Brief Summary

Most animals, including vertebrates (fishes, frogs, birds, humans), arthropods (insects, spiders, crustaceans), and molluscs (snails, mussels, squid), are part of the group Bilateria.  This name is derived from the fact that representatives generally show bilateral symmetry. A single median axis divides the body into equivalent halves that are mirror images of one another.  These halves run from the front end, which is usually differentiated into a head, to the back end, often in the form of a tail.  This body plan contrasts with that of radially symmetrical animals like jellyfish and sea anemones which have multiple similar parts arranged around a central axis, so their bodies lack a front and back end.

Some bilaterians, such as sea stars and sea urchins, actually have radially symmetrical bodies.  However, it is clear that they evolved from bilaterally symmetrical ancestors, and their larvae still display bilateral symmetry.

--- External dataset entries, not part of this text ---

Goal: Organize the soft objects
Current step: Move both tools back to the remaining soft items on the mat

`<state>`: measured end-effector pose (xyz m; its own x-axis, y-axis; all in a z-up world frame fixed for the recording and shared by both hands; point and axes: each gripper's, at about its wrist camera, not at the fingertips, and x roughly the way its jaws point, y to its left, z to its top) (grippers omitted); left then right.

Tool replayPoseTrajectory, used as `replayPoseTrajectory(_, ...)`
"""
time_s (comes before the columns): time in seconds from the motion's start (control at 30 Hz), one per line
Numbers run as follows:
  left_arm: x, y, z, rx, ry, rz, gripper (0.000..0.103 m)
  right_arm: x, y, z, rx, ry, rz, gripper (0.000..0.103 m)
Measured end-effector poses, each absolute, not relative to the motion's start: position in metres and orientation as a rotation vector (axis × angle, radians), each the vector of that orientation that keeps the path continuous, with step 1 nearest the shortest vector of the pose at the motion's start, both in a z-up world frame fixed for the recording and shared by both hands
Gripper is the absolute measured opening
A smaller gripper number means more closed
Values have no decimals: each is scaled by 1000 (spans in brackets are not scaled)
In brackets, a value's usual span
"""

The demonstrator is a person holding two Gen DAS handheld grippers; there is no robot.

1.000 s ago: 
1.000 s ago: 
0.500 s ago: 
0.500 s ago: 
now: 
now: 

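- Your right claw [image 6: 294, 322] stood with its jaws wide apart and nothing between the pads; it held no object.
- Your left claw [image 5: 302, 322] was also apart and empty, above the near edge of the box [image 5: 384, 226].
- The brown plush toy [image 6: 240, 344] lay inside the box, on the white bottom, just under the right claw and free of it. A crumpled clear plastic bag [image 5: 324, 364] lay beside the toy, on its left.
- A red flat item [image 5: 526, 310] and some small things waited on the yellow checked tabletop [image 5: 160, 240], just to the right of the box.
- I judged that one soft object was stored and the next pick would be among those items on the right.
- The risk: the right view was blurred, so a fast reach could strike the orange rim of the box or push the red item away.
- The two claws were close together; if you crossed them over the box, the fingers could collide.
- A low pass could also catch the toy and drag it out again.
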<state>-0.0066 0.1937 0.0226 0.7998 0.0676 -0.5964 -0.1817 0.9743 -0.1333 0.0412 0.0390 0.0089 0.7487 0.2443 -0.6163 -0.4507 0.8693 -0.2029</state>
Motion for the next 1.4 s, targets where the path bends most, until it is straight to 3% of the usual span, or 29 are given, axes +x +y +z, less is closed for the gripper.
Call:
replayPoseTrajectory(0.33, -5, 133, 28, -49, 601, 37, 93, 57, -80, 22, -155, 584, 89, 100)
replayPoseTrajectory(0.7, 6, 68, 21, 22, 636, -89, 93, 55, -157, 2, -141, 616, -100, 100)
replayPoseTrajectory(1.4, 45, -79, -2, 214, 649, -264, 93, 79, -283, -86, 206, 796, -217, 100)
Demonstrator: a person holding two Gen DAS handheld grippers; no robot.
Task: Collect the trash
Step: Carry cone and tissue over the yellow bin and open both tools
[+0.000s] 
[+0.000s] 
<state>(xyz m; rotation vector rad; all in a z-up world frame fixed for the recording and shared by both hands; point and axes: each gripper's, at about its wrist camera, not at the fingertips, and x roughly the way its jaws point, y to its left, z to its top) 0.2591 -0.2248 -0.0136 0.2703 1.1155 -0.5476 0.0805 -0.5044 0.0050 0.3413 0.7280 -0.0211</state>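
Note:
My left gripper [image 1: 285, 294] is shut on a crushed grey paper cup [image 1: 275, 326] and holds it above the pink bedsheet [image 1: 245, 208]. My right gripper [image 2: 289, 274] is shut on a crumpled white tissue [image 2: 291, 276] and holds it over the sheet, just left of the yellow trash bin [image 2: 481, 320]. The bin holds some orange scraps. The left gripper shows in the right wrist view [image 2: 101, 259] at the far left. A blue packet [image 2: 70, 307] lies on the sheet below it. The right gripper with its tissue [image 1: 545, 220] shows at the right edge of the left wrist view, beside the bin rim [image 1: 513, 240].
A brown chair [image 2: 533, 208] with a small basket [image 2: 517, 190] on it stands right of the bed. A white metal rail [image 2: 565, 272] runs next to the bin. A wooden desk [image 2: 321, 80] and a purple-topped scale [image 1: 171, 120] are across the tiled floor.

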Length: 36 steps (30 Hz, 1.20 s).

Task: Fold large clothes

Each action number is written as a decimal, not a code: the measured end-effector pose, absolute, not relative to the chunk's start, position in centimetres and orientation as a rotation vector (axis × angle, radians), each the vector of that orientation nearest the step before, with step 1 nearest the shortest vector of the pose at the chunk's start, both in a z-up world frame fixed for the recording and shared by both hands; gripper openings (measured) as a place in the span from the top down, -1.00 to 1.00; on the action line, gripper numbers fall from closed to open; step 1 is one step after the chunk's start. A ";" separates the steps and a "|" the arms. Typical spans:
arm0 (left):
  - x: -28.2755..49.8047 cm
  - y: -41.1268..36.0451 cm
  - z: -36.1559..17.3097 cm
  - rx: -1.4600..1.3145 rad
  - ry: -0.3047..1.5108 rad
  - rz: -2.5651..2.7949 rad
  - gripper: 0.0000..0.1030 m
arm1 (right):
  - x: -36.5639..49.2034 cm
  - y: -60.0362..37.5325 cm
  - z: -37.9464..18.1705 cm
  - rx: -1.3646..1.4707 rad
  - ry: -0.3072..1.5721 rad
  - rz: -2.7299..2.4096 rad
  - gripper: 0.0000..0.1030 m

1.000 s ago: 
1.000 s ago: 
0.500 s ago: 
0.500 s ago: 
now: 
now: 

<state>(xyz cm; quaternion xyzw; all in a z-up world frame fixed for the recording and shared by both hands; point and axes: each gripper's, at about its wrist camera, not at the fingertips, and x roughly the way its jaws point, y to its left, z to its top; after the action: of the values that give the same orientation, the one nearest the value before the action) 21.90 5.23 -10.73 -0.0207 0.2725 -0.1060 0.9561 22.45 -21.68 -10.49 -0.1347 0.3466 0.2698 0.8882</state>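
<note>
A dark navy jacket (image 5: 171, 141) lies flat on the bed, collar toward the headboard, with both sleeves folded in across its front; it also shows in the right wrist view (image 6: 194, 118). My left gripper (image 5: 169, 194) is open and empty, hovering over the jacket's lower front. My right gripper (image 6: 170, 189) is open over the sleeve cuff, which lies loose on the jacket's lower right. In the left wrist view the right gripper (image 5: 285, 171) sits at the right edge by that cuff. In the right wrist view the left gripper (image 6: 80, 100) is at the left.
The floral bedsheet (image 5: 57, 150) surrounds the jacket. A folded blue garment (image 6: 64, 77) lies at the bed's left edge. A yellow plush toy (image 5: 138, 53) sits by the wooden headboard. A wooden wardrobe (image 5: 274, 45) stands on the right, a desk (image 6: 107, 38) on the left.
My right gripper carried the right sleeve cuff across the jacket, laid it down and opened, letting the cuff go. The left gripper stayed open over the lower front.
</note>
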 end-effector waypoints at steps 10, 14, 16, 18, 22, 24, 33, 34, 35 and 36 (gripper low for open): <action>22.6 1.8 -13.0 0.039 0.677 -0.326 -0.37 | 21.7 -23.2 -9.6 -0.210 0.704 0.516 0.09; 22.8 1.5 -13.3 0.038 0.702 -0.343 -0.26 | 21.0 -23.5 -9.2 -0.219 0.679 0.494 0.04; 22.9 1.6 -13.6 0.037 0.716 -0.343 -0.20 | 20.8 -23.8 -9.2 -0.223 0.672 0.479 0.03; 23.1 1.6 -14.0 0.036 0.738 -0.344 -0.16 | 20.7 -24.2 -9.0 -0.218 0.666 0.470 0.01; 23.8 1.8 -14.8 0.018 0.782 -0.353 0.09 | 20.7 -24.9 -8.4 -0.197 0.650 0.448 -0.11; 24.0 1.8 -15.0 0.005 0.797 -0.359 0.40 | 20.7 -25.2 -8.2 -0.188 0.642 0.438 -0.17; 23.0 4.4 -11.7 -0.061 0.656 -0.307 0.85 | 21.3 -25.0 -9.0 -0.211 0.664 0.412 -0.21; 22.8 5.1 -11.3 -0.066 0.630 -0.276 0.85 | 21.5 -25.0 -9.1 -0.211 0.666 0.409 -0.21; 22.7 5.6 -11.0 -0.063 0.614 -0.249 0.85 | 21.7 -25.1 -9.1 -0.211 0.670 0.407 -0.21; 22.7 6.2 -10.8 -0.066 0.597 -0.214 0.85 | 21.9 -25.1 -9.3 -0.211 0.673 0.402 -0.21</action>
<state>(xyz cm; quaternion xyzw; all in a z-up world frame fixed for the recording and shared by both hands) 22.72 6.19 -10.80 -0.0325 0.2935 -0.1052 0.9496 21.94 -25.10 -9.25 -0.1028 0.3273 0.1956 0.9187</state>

The alternative name Triploblastica is sometimes applied to this group.  This name refers to the fact that the early embryo of bilaterians (the blastula stage) is generally composed of three primary germ layers: the ectoderm (outer layer), the endoderm (inner layer), and the mesoderm (middle layer) between them.  The blastula of diploblastic animals, like corals and comb jellies, lacks a mesoderm and therefore has only two layers.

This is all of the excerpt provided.